Het Regionaal Tuchtcollege voor de Gezondheidszorg te Groningen:

- verklaart de klacht gegrond ten aanzien van klachtonderdeel 5 en deels gegrond ten aanzien van klachtonderdeel 1;

- legt aan verweerder de maatregel van waarschuwing op;

- verklaart de klacht voor het overige ongegrond en wijst deze af.

Aldus gegeven door:

J.G.W. Lootsma-Oude Nijeweme, voorzitter;

L. Groefsema, lid-jurist;

G.A. Hoffland, lid-beroepsgenoot;

I.S. Krabbe-Timmerman, lid-beroepsgenoot;

B.R. Schudel, lid-beroepsgenoot;

bijgestaan door H.D. de Groot, secretaris,

en in het openbaar uitgesproken op 31 juli 2018 door de voorzitter, in tegenwoordigheid van L.C. Commandeur, secretaris.
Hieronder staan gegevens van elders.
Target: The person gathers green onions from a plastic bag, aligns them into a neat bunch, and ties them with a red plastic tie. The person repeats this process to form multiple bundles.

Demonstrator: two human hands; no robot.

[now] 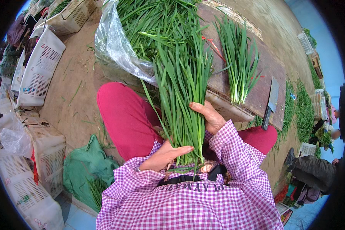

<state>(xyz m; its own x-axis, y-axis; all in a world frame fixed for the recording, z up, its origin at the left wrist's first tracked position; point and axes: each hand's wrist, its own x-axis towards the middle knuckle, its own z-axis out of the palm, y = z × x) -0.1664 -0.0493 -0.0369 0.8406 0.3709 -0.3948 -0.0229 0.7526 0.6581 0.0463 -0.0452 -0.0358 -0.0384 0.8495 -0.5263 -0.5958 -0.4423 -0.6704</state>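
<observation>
A thick bunch of garlic chives (pixel 181 95) stands between my hands, its pale cut ends towards my lap and its leaves pointing away. My left hand (pixel 168 154) grips it low, thumb across the stems. Higher up on the right side, my right hand (pixel 209 115) holds it with the thumb over the leaves. A smaller bunch of chives (pixel 238 61) lies on a worn wooden board (pixel 271 69), with red ties (pixel 214 49) beside and under it. At the board's near right edge rests a cleaver (pixel 270 100), its dark handle towards me.
Beyond my hands, loose chives fill a crate lined with clear plastic (pixel 112 43). White plastic crates (pixel 43 66) line the left side. A green woven sack (pixel 87 165) lies near my left knee. Chives (pixel 304 100) cover floor on the right, near another person's legs (pixel 313 171).
</observation>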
De secretaris:                                                                         De voorzitter:                                    

Tegen deze beslissing kan binnen zes weken na de dag van verzending van het afschrift ervan schriftelijk hoger beroep worden ingesteld bij het Centrale Tuchtcollege voor de Gezondheidszorg door: a. de klager en/of klaagster, voor zover de klacht is afgewezen, of voor zover hij/zij niet-ontvankelijk is verklaard; b. degene over wie is geklaagd; c. de hoofdinspecteur of de regionale inspecteur van de volksgezondheid, wie de aangelegenheid uit hoofde van de hun toevertrouwde belangen aangaat. Het tot het Centrale Tuchtcollege voor de Gezondheidszorg gerichte beroepschrift wordt ingezonden bij de secretaris van het Regionaal Tuchtcollege voor de Gezondheidszorg te Groningen, door wie het binnen de beroepstermijn moet zijn ontvangen.